● **WHAT TO PRODUCE**: What lines of the material below include the string "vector"? Copy all of them.

● **SUPPLIED INFORMATION**:
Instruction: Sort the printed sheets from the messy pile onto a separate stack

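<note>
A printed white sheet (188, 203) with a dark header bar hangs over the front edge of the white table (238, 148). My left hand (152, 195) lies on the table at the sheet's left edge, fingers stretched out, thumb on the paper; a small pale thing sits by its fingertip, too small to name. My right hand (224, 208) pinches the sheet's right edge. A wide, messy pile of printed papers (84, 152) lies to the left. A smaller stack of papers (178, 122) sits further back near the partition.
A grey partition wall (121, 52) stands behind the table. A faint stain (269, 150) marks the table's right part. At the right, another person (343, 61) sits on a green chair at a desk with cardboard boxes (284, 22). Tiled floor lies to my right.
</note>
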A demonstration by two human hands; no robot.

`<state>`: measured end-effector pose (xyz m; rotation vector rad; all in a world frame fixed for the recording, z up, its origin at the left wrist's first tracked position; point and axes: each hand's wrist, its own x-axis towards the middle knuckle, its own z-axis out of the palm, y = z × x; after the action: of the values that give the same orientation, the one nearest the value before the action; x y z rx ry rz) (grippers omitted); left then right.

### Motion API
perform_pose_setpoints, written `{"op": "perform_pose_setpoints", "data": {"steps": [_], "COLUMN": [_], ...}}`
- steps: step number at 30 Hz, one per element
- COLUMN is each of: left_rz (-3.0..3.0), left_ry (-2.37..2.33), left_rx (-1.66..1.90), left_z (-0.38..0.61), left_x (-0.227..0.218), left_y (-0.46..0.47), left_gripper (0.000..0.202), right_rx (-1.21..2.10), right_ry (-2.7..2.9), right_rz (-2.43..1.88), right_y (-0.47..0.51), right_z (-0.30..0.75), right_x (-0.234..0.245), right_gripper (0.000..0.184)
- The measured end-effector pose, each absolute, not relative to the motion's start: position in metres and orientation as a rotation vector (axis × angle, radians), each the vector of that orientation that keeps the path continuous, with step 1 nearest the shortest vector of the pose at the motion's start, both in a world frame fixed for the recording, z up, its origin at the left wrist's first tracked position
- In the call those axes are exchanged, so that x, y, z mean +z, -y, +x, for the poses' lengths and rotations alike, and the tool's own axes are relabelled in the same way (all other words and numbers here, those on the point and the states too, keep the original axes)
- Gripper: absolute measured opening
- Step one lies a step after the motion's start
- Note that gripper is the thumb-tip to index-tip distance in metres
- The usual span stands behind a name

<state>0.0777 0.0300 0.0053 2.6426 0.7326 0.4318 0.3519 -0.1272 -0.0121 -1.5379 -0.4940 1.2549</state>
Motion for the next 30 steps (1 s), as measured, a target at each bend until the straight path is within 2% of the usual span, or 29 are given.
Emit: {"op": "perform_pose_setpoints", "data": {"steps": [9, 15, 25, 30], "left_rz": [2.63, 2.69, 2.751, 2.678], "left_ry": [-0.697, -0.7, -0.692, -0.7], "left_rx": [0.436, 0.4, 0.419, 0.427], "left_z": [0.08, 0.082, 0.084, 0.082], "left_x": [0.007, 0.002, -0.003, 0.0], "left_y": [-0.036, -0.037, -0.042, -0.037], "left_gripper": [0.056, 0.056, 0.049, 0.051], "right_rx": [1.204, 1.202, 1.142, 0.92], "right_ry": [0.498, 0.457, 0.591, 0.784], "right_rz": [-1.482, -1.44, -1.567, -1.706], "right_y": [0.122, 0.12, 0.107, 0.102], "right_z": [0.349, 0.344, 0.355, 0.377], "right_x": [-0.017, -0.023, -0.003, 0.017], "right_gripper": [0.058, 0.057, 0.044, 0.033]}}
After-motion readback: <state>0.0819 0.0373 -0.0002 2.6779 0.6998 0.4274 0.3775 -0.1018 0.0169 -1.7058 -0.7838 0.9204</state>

● **COMPLETED EXERCISE**:
`<state>`: measured end-effector pose (xyz m; rotation vector rad; all in a world frame fixed for the recording, z up, its origin at the left wrist's first tracked position; point and axes: each hand's wrist, its own x-axis towards the middle knuckle, its own z-axis out of the palm, y = z × x; after the action: of the values that give the same orientation, the one nearest the value before the action; x y z rx ry rz) (grippers omitted); left then right.
- The measured end-effector pose, each absolute, not relative to the motion's start: position in metres and orientation as a rotation vector (axis × angle, radians), each the vector of that orientation that keeps the path continuous, with step 1 nearest the shortest vector of the pose at the motion's start, both in a world frame fixed for the recording, z up, its origin at the left wrist's first tracked position

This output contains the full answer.